After a lifetime of spiritual seeking, and over 15 years of formal study, Jesus looks more to me like a map – “I am the Way,” as in a way of being-in-relation, akin to a new neural pathway back to the Consciousness from which we all come, and to which we all remain connected. Not just those who pray that particular prayer. And not just in the flesh (as a concept), but with every dimension of our sensuality. We are connected. Jesus gave his life trying to wake people up to this fact.
My life feels full circle right now and I can’t tell you how excited I am to finally wax eloquent about concepts I’ve been cooking up for years, and didn’t even know it. Concepts like imago DNA, and how our sensuality is the substrate of spiritual life; or spiritual muscle, and how the only way to exorcise all this shame I carried was to exercise courage in its place; or the idea that we are divine organisms, “Very God of Very God,” just like Jesus. We just have to re-member.
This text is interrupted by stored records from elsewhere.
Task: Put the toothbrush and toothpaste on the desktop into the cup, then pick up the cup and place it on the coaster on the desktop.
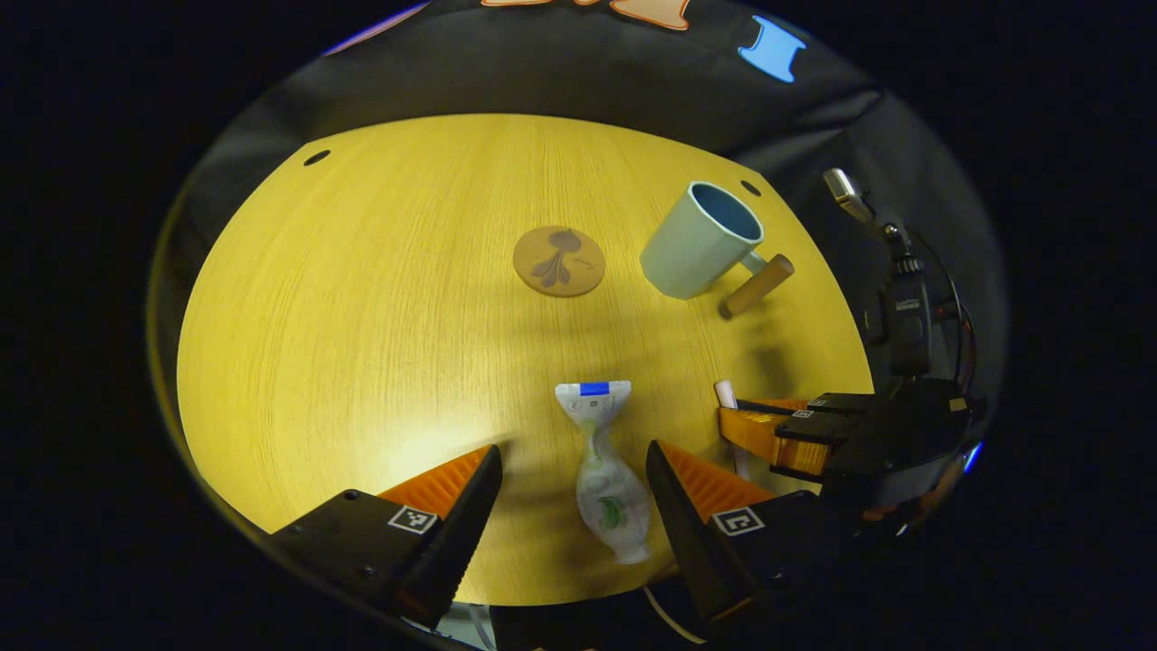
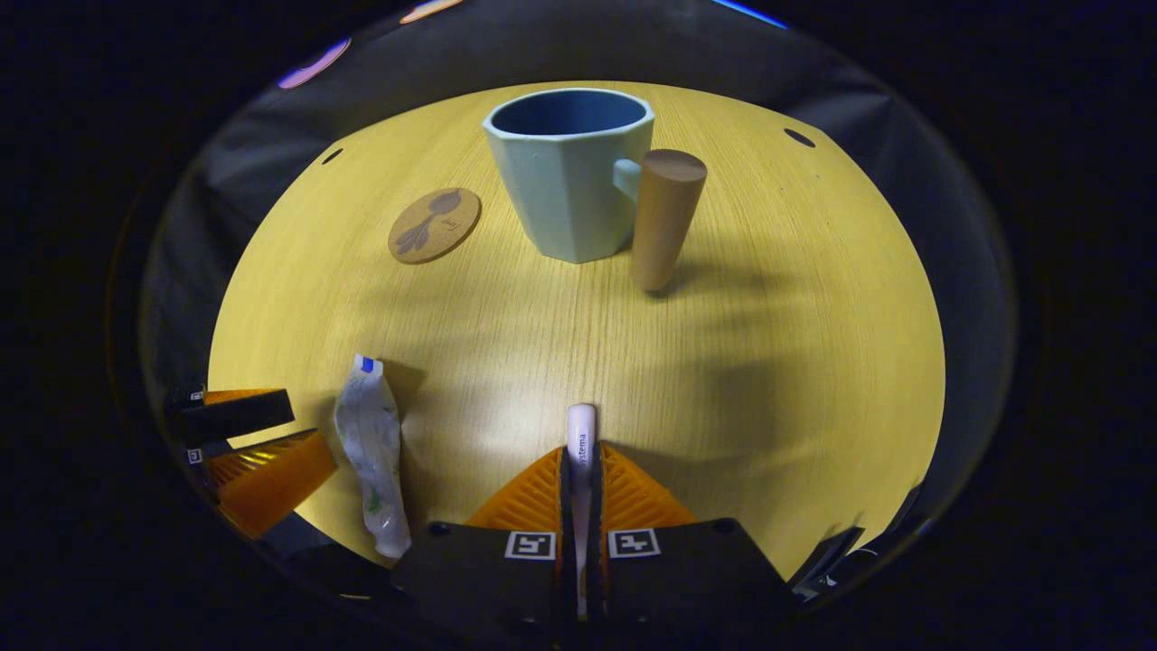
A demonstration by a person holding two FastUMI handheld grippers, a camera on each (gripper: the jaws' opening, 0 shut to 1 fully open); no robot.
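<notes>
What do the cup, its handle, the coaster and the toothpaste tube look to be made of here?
Cup: probably matte glazed ceramic or plastic, with faceted pale walls and no sheen. Handle: likely wood, a plain brown cylinder. Coaster: cork or wood by its dull speckled brown face. Toothpaste tube: soft plastic or laminate, crumpled and twisted.

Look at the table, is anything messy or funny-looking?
Nothing is spilled or broken. The toothpaste tube looks squeezed and twisted in the middle, lying flat on the table. The cup stands upright beside the coaster, and its thick wooden handle is just its shape.
</notes>
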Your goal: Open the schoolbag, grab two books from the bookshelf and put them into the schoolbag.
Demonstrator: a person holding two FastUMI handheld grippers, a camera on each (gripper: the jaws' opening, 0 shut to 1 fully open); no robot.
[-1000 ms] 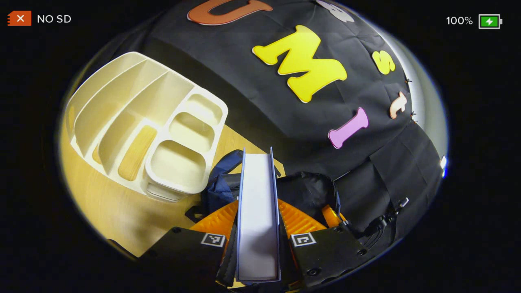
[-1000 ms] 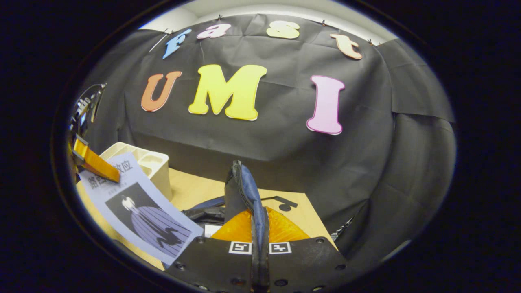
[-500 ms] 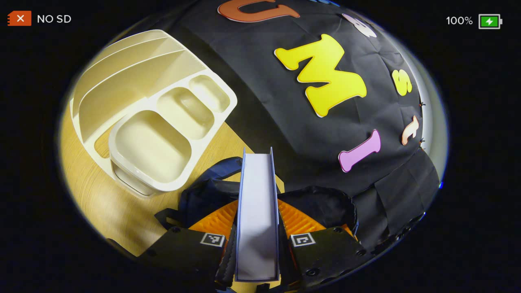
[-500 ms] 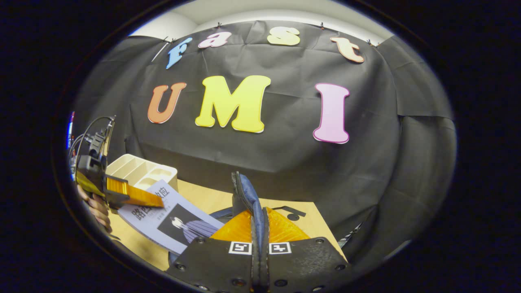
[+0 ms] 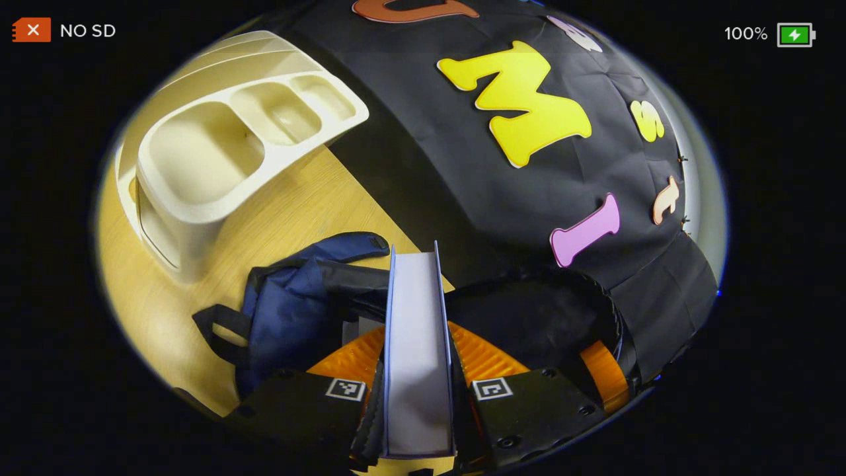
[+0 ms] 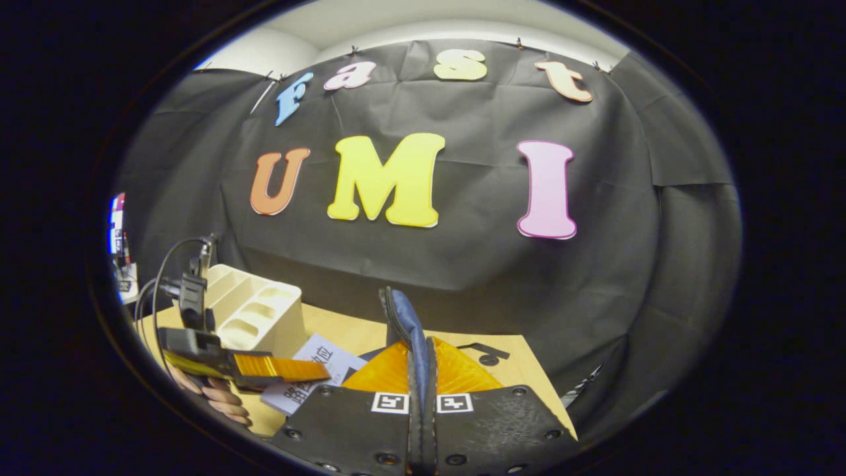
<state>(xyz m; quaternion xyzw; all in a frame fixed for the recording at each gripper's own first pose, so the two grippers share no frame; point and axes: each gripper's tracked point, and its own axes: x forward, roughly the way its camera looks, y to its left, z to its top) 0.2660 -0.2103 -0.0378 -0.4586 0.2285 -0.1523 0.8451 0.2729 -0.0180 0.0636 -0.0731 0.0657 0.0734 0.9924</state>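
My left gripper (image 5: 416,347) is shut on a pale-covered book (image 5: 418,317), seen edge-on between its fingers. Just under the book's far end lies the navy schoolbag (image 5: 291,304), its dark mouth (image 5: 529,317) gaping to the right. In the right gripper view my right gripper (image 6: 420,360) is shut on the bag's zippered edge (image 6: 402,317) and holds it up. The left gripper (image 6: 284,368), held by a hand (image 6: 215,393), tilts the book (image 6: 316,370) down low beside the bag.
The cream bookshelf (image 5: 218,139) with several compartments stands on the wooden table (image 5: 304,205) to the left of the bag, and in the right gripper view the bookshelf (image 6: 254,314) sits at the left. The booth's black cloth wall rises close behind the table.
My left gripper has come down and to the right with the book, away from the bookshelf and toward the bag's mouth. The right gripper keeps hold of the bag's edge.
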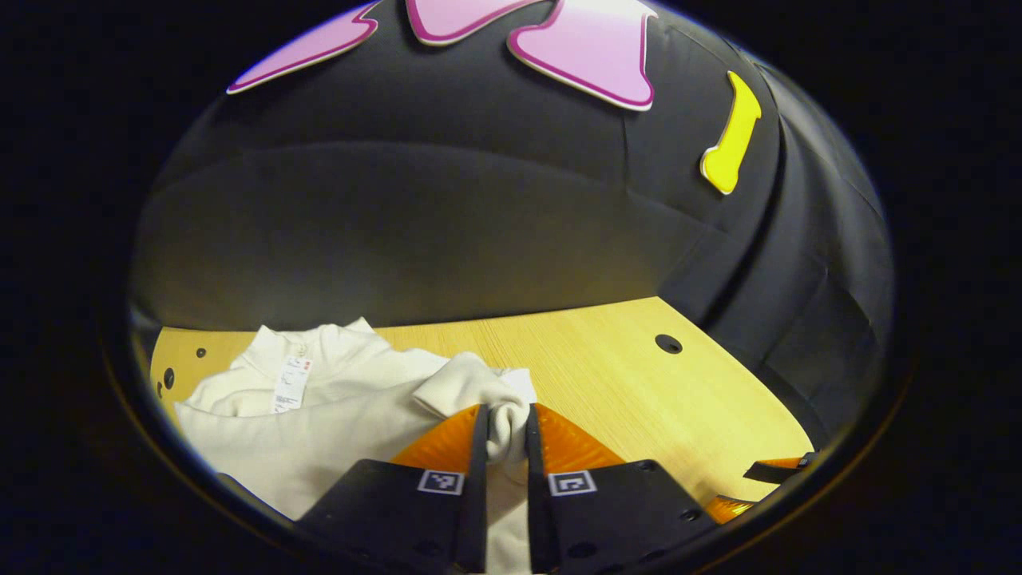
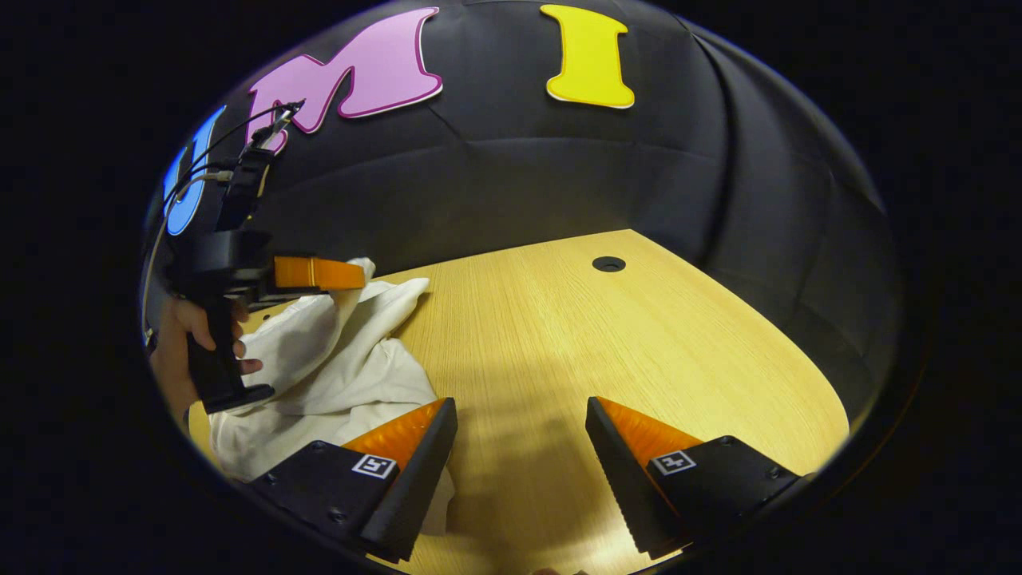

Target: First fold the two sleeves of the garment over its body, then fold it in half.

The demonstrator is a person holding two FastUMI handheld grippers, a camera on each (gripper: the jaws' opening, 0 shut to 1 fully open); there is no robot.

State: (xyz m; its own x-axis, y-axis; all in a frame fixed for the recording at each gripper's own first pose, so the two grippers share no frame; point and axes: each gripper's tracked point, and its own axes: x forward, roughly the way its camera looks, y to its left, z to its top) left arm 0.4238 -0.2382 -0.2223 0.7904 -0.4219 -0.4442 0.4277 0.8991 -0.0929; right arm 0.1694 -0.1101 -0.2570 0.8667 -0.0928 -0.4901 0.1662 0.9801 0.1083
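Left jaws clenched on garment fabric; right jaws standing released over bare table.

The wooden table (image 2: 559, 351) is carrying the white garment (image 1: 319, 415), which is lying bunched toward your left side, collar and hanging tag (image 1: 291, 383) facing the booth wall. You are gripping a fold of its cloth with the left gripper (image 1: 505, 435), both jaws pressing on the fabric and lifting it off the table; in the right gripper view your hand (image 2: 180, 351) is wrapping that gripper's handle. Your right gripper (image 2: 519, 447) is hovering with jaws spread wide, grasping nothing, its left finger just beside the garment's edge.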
But here’s the real plot twist…
I couldn’t see any of this until I looked outside the logic of Western Christianity and became okay with it. Embracing post-Christianity is what allowed Jesus to come back to me in all his fullness, but without the bullshit. The truth is, I’ve known I was no longer a Christian since my Ph.D. program. That’s when my hunch was confirmed that most Black Christians were practicing forms of Hoodoo in the name of Jesus, despite the ways colonial Christianity demonized everything about our ancestral roots. Everything from the rhythms we embodied in the Black Church to the rituals we practiced while playing spades, it was all based in a belief that we participate with Spirit, not passively but efficaciously. Like conjurers committed to life abundantly, but critically aware that we are conduits.
But I didn’t know what to call my newfound faith – this faith that honors the Ancestors and my Christian roots. For a while I just silently went by “Pan-African spiritualist” when I reflected on what I would call my religious identity if someone asked. Thankfully, nobody ever did. They just assumed, which gave me time to continue listening, honing, and eventually settling on “post-Christian,” which both acknowledges my Christian formation and the fact that I’ve moved past it. Because both things can be true.
And as my homie Dr. T likes to say, “post-Christian doesn’t mean post-conviction.” In fact, I’m more convinced by Jesus’s teachings now than when I was a Christian. Because neither was he. “Christian” didn’t happen until empire got a hold of it. And as we can see, empire continues to give it a bad name. So, I no longer need the name. Or its cultural comforts. I prefer to follow the Way of being that he taught, even if it gets me crucified too. Because I believe his way to be true.
Taking this step has been difficult but it is one of the best things I’ve done as both a theologian and a seeker of truth. Embracing “post-Christian” as a placeholder has helped me reconnect with the divinity in my own body, in nature, and in all other iterations of life, from quantum mechanics to cosmic mathematics. After all, why wouldn’t the Creator of everything exist in everything they created?
So, here it is that I am about to “preach” my first post-Christian “sermon,” and I couldn’t be more ready.
Signed,
A happy heretic
P.S. And for the woman who just couldn’t let it go, I believe the Creator cares more about the relational ethics of the act than the mere fact of its happening. Uni can hold nuance even if your tradition can’t.


“These days Jesus looks less like a cosmic cheat code that we can never really mimic, and more like a man who modeled what perfecting the craft of being “human” looks like; less like a God who “came down from on high” and more like someone who figured out how to bring Divinity up from below, out from within his own being” preach preacher 😮💨
I no longer identify as Christian. I am a follower of the way and non-theist. I’m okay with that.